The ProSA tool was used to determine the overall quality and structure validity of bovine NLRP9 protein and gave a Z-score of −13.38. The Z-score determines the total energy deviation of protein structures as compared to acquired energy distribution from random configurations. The complete ProSA results obtained are shown in Fig. 2. The group structures retrieved from numerous sources (NMR, X-ray) are differentiated by different colors (Fig. 2A). Only plots that have a size of fewer than 1000 residues represent those chains. The average energies of residue lying over a sliding window are plotted in the window as a measure of central residue. Due to the larger size of the protein chain (default: 40), a window size of 10 is used (Fig. 2B). In the increasing order of energy, residues are colored from blue to red (Fig. 2C).
The six graphs on the main-chain parameters plot show how the structure (represented by the solid square) compares with well-refined structures at a similar resolution (Fig. 3). The dark band in each graph represents the results from the well-refined structures; the central line is a least-squares fit to the mean trend as a function of resolution, while the width of the band on either side of it corresponds to a variation of one standard deviation about the mean. In some cases, the trend is dependent on the resolution, and in other cases, it is not. For structures solved by NMR a nominal resolution of 2.0Å is used.

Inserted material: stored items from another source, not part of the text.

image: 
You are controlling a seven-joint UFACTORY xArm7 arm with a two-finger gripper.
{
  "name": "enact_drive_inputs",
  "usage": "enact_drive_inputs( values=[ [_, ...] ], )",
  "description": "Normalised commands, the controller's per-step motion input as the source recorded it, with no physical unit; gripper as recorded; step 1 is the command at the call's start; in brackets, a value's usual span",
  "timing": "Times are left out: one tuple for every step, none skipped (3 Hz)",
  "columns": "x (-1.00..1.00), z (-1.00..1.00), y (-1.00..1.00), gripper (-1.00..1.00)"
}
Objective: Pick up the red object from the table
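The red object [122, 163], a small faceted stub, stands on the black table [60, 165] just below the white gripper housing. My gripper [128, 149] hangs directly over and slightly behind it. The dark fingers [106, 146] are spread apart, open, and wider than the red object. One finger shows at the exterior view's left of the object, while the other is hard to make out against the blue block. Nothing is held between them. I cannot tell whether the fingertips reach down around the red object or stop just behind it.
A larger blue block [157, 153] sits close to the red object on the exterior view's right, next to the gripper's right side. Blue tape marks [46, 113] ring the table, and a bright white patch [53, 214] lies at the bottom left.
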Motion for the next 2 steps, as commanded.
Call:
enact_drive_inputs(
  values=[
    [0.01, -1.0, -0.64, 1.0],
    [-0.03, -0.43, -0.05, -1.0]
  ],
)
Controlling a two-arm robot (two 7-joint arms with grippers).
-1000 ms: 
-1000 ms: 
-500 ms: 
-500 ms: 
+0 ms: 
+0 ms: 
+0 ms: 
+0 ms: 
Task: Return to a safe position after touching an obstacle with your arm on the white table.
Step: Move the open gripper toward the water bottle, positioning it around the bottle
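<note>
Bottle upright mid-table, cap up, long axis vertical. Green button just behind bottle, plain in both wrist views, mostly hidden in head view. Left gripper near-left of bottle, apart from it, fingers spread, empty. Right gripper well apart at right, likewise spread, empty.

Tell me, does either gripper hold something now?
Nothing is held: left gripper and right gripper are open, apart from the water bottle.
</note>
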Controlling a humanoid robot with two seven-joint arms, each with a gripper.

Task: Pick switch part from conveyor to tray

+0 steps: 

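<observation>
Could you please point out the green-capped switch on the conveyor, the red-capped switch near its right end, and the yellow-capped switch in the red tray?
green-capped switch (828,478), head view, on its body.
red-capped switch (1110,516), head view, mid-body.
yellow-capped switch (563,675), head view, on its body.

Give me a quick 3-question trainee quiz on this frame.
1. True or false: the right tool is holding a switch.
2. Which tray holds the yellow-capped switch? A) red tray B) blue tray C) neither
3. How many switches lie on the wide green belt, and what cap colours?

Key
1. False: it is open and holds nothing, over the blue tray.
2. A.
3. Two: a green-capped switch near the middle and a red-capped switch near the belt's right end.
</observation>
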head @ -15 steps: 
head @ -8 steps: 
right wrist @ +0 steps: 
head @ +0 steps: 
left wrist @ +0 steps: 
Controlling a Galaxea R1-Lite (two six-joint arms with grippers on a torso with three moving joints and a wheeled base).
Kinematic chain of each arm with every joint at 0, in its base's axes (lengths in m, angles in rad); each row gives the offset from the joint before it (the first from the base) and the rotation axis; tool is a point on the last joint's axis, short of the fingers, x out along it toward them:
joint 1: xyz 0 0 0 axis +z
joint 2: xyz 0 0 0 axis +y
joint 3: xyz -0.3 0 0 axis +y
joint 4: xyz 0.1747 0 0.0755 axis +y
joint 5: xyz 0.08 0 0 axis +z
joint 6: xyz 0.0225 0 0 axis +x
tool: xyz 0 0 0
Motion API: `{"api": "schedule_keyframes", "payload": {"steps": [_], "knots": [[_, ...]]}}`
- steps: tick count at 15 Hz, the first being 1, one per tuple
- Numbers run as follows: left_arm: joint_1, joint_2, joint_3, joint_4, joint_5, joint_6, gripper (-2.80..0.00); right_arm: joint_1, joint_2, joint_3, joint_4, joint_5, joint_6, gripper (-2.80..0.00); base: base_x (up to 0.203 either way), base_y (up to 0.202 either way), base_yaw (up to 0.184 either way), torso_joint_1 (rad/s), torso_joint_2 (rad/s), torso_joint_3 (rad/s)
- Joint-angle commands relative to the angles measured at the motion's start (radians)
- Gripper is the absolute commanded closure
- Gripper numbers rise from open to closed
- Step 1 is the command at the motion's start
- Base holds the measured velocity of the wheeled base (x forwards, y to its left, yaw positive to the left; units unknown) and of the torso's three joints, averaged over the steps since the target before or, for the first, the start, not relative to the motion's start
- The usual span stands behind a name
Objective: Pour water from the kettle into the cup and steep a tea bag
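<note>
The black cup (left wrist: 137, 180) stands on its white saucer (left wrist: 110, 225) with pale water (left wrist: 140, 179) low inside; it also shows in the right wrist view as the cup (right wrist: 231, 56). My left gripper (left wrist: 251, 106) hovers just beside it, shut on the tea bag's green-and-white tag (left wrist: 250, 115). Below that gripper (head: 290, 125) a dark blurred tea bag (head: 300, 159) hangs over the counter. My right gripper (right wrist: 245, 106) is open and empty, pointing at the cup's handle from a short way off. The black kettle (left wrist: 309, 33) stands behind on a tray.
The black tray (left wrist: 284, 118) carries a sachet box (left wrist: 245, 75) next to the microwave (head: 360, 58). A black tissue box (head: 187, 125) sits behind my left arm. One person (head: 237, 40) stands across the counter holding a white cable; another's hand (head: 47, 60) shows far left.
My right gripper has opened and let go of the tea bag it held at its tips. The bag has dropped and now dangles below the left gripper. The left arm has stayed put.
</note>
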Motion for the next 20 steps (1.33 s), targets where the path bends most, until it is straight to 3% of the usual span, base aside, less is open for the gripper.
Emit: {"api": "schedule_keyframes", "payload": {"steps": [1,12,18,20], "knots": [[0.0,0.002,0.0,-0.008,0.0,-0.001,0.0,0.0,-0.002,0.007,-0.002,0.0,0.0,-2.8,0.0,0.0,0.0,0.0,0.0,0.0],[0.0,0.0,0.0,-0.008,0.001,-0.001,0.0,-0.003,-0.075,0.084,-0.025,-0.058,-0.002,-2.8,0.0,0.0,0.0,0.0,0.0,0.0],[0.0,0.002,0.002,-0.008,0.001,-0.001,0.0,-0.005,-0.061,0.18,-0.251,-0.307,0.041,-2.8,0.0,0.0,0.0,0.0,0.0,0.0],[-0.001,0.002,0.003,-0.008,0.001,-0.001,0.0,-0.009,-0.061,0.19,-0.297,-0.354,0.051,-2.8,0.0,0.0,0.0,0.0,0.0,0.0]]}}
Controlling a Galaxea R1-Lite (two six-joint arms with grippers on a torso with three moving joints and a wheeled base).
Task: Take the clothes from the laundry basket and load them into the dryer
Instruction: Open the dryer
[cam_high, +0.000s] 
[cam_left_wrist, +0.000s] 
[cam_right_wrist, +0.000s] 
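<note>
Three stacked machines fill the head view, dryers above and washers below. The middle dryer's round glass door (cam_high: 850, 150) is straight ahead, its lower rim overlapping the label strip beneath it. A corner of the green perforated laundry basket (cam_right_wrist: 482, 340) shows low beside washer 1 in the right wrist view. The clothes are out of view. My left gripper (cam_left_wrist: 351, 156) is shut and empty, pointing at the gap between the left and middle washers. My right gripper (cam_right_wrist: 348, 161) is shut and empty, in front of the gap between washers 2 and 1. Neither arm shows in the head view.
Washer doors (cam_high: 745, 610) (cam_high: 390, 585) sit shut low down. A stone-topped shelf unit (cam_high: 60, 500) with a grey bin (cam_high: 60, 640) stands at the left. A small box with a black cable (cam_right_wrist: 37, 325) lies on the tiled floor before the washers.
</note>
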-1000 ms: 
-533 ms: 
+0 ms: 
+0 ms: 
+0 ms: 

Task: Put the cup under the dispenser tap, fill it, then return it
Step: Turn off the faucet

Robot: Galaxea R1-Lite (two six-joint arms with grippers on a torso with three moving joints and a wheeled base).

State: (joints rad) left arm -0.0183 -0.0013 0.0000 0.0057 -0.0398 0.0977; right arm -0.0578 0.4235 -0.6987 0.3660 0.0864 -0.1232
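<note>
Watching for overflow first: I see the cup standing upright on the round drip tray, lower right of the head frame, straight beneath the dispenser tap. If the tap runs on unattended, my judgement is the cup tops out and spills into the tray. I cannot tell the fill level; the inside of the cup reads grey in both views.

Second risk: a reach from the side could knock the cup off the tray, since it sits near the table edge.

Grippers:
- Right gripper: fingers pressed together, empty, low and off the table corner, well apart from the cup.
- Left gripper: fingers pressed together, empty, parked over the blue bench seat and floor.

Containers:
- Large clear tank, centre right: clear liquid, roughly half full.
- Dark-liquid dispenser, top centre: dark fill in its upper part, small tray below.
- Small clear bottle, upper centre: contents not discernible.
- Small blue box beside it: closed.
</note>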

The quality of the Ramachandran plot is shown in Fig. 3A, and this feature measures the protein residues percentage that lies in the favored or core region. Our protein model showed that 88.8% of residues are present in the favored region. Fig. 3B represents the planarity of the peptide bond that is measured by determining the standard deviation of the protein structure’s omega torsion angles. A perfectly planar peptide bond is represented by smaller values that cluster tightly around the ideal 180° structure. In our study, an omega standard deviation value of 4.9 was found which is considered better for a protein structure. The bad non-bonded interactions measure the number of bad contacts (wherein the distance of the closest approach is less than or equal to 2.6A °) per 100 residues. In our study, the parameter value of 0.2A° for non-bonded interactions was found (Fig. 3C). In this study, alpha carbon tetrahedral distortion that gives a measure of the standard deviation of zeta torsion angle was found to be 0.9A° (Fig. 3D). The main chain hydrogen bond energy feature determines the hydrogen bond standard deviation for the hydrogen bonds of the main chain. In our study, a parameter value of 0.7A° was found (Fig. 3E). Moreover, the G-factor that measures the overall normality of the protein structure was found to be 0.2 (Fig. 3F).
Molecular docking
Docking analysis is mainly performed to determine the interaction between the protein molecule and the ligand. A binding site describes the interaction between the protein macromolecule and the ligand, and bioactive compounds with lowest binding energy represent the most significant interaction. In the present study, compounds of Ashwagandha (Withanoside IV, Withanoside V, Withanolide A, Withanolide B, and Sitoindoside IX) and two control drugs (Gentamicin and Doxycycline hydrochloride) were docked against bovine NLRP9. The results of binding affinities and inhibition constant (Ki) obtained are shown in Table 3.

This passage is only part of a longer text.